# [What you have to do]
Where does the word "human" occur in the data below? Copy each line that holds it.

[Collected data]
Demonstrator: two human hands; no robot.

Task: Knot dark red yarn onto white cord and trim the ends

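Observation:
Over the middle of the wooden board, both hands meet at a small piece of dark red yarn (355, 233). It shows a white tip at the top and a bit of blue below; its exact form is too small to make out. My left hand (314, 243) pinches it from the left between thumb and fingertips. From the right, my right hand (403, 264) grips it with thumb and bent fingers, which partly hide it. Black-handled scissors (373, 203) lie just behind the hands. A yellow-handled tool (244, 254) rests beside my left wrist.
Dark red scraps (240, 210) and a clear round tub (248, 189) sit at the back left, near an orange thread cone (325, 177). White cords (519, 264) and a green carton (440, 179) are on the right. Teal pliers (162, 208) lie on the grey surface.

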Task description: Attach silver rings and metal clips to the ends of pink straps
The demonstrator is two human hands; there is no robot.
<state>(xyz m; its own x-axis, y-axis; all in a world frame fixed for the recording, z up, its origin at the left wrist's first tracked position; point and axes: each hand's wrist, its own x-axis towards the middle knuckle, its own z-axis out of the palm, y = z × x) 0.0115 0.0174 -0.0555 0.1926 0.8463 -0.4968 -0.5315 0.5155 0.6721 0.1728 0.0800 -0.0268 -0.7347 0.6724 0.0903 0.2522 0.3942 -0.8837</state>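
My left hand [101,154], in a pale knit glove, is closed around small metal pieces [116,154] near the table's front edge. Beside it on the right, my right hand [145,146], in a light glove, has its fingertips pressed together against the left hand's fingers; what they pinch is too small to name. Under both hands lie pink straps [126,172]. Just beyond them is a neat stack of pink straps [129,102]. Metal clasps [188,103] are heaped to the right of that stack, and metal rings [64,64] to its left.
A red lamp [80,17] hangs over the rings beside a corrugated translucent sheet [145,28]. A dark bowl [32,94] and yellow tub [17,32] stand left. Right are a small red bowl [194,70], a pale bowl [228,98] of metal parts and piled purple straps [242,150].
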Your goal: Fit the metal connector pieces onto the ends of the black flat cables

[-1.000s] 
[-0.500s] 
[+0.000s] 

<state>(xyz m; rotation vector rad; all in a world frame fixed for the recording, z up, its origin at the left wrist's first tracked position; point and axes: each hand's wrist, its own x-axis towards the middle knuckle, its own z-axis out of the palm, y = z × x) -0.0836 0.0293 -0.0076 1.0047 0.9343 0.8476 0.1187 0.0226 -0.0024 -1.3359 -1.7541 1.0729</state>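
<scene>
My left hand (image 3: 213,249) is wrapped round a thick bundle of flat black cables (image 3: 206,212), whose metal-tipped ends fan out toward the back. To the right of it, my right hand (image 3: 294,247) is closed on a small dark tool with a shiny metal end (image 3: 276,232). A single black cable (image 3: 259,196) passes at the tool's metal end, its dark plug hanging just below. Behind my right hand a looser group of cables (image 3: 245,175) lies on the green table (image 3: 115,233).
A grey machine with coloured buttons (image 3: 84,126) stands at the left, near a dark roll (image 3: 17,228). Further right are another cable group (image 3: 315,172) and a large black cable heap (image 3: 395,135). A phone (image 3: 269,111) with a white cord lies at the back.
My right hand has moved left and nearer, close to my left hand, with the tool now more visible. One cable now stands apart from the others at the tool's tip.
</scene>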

# [Output of the task]
Demonstrator: two human hands; no robot.
The demonstrator is two human hands; there is no robot.

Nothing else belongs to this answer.